When you import CA-signed or third-party certificates into iPrint Appliance using the Management Console, the Apache service continues to use the old certificates.
To work around this issue, you must manually replace the certificates. Ensure that the certificate you want to replace is in the .crt format, and that you have the .key file. If you have the certificate in a different format, (for example, .pfx, .p12, or .pem), you must extract, or convert them to .crt and .key formats. You might also have a third file (intermediate CA certificate) also in .crt format.
NOTE:If you have a .pfx file you must first extract the .crt and .key files. To learn how to extract these files, see Section 16.16.1, Extracting Certificates and Key From PFX File. After you have extracted the files, follow the procedure below.
Login to iPrint Appliance using SSH.
Navigate to the /vastorage/conf/certs/ directory.
Backup the existing certificate files to a backup directory by using the mv command.

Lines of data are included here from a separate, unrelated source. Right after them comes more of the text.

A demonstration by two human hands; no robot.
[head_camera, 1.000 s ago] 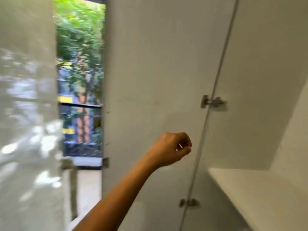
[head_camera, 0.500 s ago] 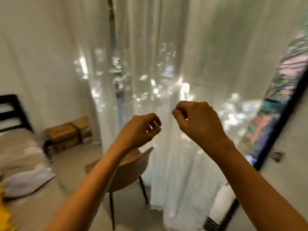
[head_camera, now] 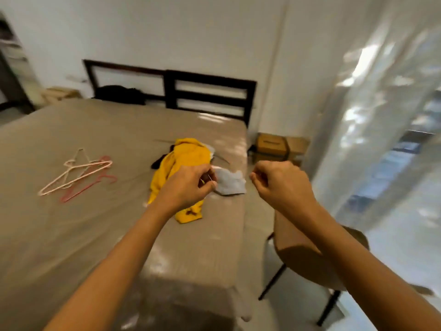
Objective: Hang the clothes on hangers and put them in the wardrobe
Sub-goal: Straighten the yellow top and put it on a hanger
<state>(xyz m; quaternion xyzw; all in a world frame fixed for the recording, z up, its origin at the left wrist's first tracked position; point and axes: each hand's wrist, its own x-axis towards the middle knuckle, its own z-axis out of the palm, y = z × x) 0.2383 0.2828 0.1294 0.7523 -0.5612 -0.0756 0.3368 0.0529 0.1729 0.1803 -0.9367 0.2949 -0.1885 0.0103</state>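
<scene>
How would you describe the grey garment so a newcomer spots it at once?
Start at the bed with the brown sheet and look near its right edge. The grey garment lies there beside the yellow garment; it is the smaller, paler piece.

**Two curled grips being held out over a bed with clothes**

The left grip (head_camera: 188,185) and the right grip (head_camera: 279,180) are being held up side by side, apart, with fingers curled in and nothing being seen in either. On the bed (head_camera: 71,235), a yellow garment (head_camera: 181,163) is being partly hidden by the left grip, and a grey cloth (head_camera: 230,185) is lying just beside it. Pink and cream hangers (head_camera: 76,173) are lying well apart to the left. A chair (head_camera: 307,263) is being partly covered by the right forearm.
</scene>
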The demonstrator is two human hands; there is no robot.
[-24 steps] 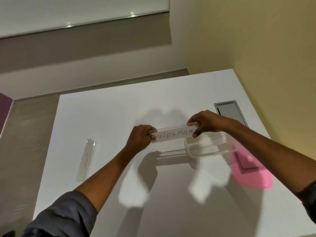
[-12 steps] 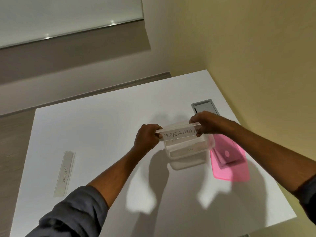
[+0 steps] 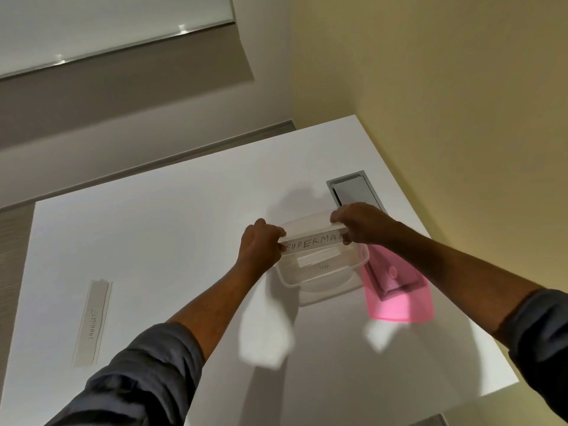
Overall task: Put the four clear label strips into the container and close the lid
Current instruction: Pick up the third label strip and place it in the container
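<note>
A clear label strip marked SUPERMAN (image 3: 313, 241) is stretched between my two hands just above the open clear container (image 3: 322, 279). My left hand (image 3: 261, 244) pinches its left end and my right hand (image 3: 358, 222) pinches its right end. Inside the container lies at least one other clear strip (image 3: 319, 262). The pink lid (image 3: 396, 290) lies flat on the table, right of the container and touching it. Another clear strip marked ELEPHANT (image 3: 92, 322) lies on the table far to the left.
The white table (image 3: 172, 229) ends at a yellow wall on the right and has a metal cable hatch (image 3: 353, 189) just behind the container. The table's near right corner is at the lower right.
Both hands carried the SUPERMAN strip to the right, from left of the container to directly over its opening. The camera view shifted too.
</note>
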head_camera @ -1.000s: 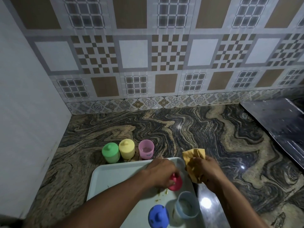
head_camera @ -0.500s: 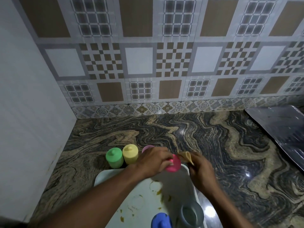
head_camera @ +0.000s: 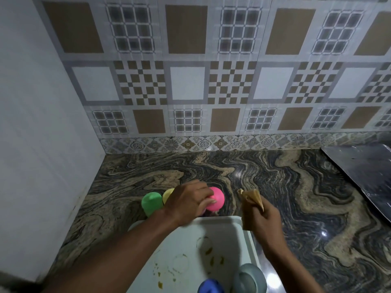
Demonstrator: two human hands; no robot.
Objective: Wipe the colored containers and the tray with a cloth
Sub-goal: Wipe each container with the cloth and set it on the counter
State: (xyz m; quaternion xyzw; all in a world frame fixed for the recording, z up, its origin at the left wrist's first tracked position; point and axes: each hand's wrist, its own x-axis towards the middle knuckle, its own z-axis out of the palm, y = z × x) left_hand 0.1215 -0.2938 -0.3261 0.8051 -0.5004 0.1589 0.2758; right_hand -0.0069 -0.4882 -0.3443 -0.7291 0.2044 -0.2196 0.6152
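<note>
Containers [head_camera: 151, 203] behind tray [head_camera: 224, 229] on counter [head_camera: 285, 187]

The table [head_camera: 275, 187] is polished stone with swirling bands of black, grey and tan, filling the lower half of the frame and meeting the wall along its far edge and at the left. A white tray [head_camera: 190, 240] lies on it at bottom centre, its bare floor marked with brownish smears and ring stains. Just beyond the tray's far left corner stand a green container [head_camera: 151, 201] and a yellow container [head_camera: 168, 194], side by side and touching or nearly so. At the right edge of the frame a dark metal sheet [head_camera: 364, 172] lies flat, well apart from the tray.
</note>
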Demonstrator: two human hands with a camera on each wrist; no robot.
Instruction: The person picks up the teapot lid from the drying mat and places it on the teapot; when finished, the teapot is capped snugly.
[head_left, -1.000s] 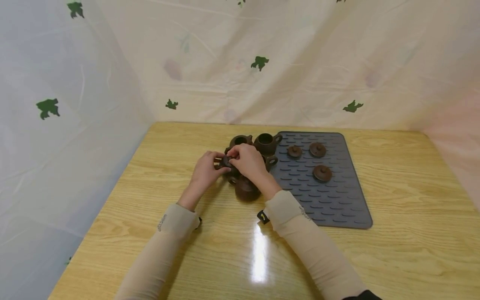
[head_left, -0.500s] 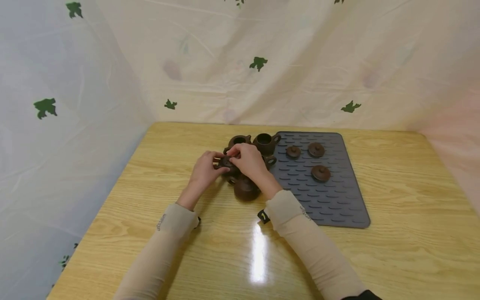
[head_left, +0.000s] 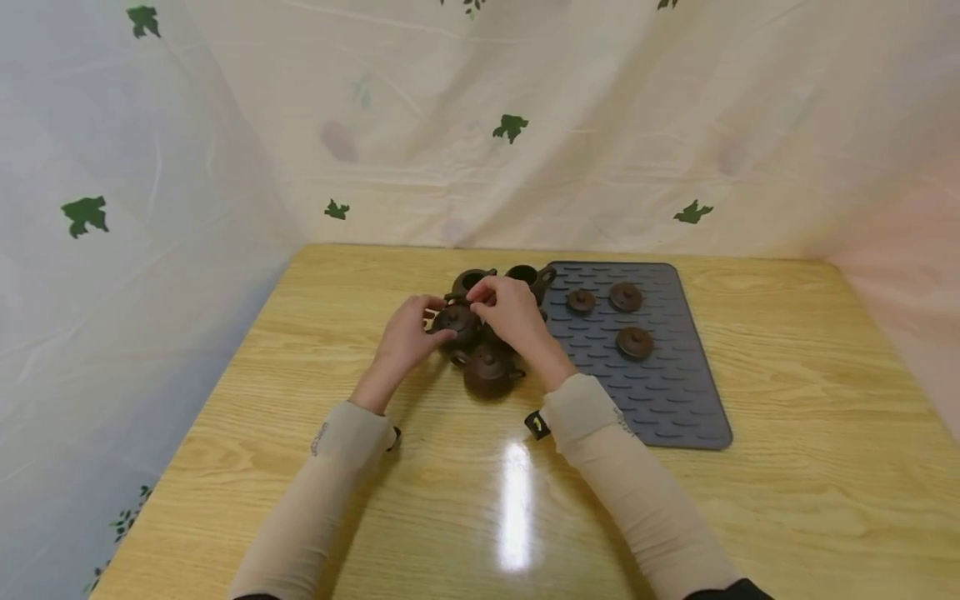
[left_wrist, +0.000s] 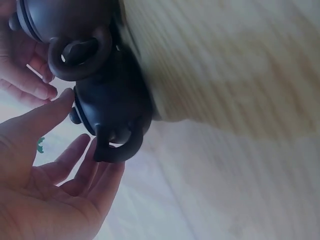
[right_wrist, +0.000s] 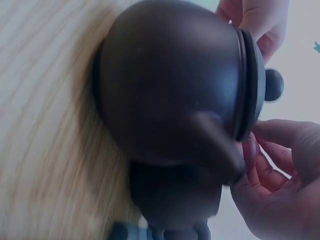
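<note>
L hand gripping lidded teapot, handle twd its palm; R hand just R of it, v. close, can't tell if pinching.

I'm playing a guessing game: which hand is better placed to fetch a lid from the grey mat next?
Probably the right hand: it's nearer the grey mat and its three lids. The left hand is farther away, around a lidded teapot.
</note>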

Ensure that you move all the files. The files include vaserver.*, keystore, and keystoredb. Keystoredb may not always exist.
Copy all certificates, and the key file (.crt and .key) to the /vastorage/conf/certs/ directory by using the command scp, or the winscp application.
If you have extracted the files from a .pfx file, and have the .crt and .key files stored in the appliance, copy the files using the cp command.
Rename the .crt file to vaserver.crt.
Rename the .key file to vaserver.key.
Rename the intermediate CA certificate file to CACert.crt.
Convert the certificates and the key file to .pfx format so that it can be imported to the Java keystore.
Run the command openssl pkcs12 -export -out vaserver.pfx -inkey vaserver.key -in vaserver.crt -certfile CACert.crt.
When prompted for a pass phrase for vaserver.key, specify the pass phrase that you used while generating the key.
When prompted for the export password, specify changeit.
Verify the export password by specifying changeit.
Import the .pfx file to keystore.
Run the command keytool -importkeystore -srckeystore vaserver.pfx -srcstoretype pkcs12 -destkeystore keystore.
For all the prompts that follow, specify changeit.
In the file /etc/apache2/vhosts.d/vhost-ssl.conf, search for SSLCertificateChainFile.
Uncomment the line #SSLCertificateChainFile /etc/apache2/ssl.crt/ca.crt. by removing the #.
Modify the path to the location of the CACert.crt file. For example, SSLCertificateChainFile /vastorage/conf/certs/CACert.crt.
Save and close the vhost-ssl.conf file.
Edit the /etc/ssl/servercerts/passphrase.sh file, then add the key pass phrase.
Replace the string changeit, with the pass phrase that you used while generating the key.
Restart apache using the command rcapache2 restart.
Restart jetty using the command rcnovell-jetty restart.
Copy the .pfx file to any location on iPrint Appliance by using the command scp, or the winscp application.
Extract the certificate file from the .pfx file by using the command openssl pkcs12 -in <file_path.pfx> -clcerts -nokeys -out vaserver.crt.
Extract the key file from the .pfx file by using the command openssl pkcs12 -in <file_path.pfx> -nocerts -nodes -out vaserver.key.
Extract the CA certificate from the .pfx file by using the command openssl pkcs12 -in <file_path.pfx> -nodes -nokeys -cacerts -out CACert.crt.